--- WORK INSTRUCTION ---
Search the entries below for the string "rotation" and copy the lines that hold it.

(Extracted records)
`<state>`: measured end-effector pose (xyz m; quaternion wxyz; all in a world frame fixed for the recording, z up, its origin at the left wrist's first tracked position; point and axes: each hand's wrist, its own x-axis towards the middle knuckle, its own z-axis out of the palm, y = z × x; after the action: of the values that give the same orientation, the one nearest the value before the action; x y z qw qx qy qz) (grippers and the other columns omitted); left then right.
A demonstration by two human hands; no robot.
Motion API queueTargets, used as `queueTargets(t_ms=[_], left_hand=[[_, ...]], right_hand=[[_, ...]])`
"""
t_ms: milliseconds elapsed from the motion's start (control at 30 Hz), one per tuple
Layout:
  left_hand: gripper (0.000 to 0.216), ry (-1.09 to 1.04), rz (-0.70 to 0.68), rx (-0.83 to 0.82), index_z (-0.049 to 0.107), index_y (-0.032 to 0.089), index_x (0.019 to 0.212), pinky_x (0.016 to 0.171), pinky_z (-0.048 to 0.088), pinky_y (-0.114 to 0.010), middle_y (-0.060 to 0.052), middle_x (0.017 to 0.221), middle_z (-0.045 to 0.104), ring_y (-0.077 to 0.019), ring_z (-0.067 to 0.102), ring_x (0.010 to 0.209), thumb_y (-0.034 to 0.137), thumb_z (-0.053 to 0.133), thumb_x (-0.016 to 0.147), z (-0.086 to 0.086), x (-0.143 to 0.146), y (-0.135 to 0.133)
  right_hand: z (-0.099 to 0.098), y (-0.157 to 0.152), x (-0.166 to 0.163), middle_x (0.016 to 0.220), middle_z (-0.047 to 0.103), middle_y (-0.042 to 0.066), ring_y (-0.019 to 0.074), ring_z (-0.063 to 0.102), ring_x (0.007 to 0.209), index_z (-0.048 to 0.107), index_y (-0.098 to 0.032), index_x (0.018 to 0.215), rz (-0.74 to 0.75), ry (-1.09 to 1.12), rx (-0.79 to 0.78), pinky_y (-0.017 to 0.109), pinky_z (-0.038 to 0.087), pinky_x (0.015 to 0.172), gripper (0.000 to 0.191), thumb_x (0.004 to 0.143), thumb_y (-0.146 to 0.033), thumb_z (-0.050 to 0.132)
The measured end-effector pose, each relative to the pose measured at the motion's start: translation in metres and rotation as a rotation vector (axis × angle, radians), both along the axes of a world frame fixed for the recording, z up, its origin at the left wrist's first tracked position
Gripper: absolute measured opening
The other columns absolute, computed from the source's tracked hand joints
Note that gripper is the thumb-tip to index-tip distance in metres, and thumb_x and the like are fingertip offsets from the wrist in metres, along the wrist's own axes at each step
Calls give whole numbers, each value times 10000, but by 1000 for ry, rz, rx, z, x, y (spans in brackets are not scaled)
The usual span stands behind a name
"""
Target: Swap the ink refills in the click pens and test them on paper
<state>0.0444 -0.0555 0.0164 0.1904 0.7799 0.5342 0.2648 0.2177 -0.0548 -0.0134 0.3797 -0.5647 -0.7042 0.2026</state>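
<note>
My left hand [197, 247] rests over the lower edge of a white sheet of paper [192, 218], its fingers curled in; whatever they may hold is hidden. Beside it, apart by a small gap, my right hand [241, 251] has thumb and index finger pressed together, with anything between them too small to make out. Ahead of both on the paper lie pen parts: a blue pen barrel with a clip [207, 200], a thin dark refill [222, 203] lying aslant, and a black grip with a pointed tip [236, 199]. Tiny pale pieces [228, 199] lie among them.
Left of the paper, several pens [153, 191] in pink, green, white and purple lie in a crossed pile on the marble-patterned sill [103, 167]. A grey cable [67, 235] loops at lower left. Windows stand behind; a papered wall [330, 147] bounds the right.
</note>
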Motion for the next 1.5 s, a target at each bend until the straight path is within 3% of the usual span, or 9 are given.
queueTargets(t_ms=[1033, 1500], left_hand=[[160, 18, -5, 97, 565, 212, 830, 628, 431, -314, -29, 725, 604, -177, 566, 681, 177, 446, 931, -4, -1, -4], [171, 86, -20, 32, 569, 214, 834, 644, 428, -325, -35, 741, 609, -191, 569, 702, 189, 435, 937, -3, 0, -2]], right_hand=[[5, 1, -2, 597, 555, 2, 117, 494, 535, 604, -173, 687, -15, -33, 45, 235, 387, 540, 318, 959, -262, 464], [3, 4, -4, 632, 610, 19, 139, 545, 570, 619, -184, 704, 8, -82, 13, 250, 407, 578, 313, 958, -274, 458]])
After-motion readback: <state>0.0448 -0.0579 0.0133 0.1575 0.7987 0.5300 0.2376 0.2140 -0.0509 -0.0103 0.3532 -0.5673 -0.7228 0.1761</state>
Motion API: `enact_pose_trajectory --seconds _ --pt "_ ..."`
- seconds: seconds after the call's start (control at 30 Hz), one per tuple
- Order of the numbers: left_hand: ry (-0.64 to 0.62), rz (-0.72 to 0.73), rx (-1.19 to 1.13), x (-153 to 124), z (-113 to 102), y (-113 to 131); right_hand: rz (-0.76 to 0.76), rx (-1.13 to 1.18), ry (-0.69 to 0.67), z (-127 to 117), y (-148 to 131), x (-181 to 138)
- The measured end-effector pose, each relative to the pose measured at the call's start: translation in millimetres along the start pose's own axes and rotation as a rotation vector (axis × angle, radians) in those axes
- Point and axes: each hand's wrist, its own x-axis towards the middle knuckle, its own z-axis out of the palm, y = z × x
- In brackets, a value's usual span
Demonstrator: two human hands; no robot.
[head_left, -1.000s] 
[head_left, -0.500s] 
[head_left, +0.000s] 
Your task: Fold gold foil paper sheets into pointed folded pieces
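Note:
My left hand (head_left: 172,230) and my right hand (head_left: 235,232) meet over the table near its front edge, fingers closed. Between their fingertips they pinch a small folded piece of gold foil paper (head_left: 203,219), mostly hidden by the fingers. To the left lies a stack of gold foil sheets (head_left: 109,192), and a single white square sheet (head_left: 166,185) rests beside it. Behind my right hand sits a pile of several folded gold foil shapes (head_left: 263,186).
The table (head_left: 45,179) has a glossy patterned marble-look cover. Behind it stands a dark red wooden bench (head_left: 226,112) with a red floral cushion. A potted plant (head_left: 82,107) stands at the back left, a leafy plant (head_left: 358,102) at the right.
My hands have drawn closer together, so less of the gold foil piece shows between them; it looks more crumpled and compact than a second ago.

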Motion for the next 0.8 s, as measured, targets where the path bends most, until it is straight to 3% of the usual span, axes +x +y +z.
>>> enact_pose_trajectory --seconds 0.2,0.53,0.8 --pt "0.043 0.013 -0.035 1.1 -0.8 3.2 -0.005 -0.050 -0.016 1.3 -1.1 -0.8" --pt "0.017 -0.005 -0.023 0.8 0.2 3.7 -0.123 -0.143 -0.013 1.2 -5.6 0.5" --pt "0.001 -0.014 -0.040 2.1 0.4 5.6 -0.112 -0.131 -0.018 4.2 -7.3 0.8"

--- TASK RESULT ---
The measured end-effector pose, each relative to the pose measured at the motion's start: translation in metres and rotation as a rotation vector (axis × angle, radians), both along the axes of a world frame fixed for the recording, z up, its origin at the left wrist's first tracked position
- The measured end-effector pose, each relative to the pose measured at the call's start: translation in millimetres along the start pose's own axes and rotation as a rotation vector (axis × angle, radians) in those axes

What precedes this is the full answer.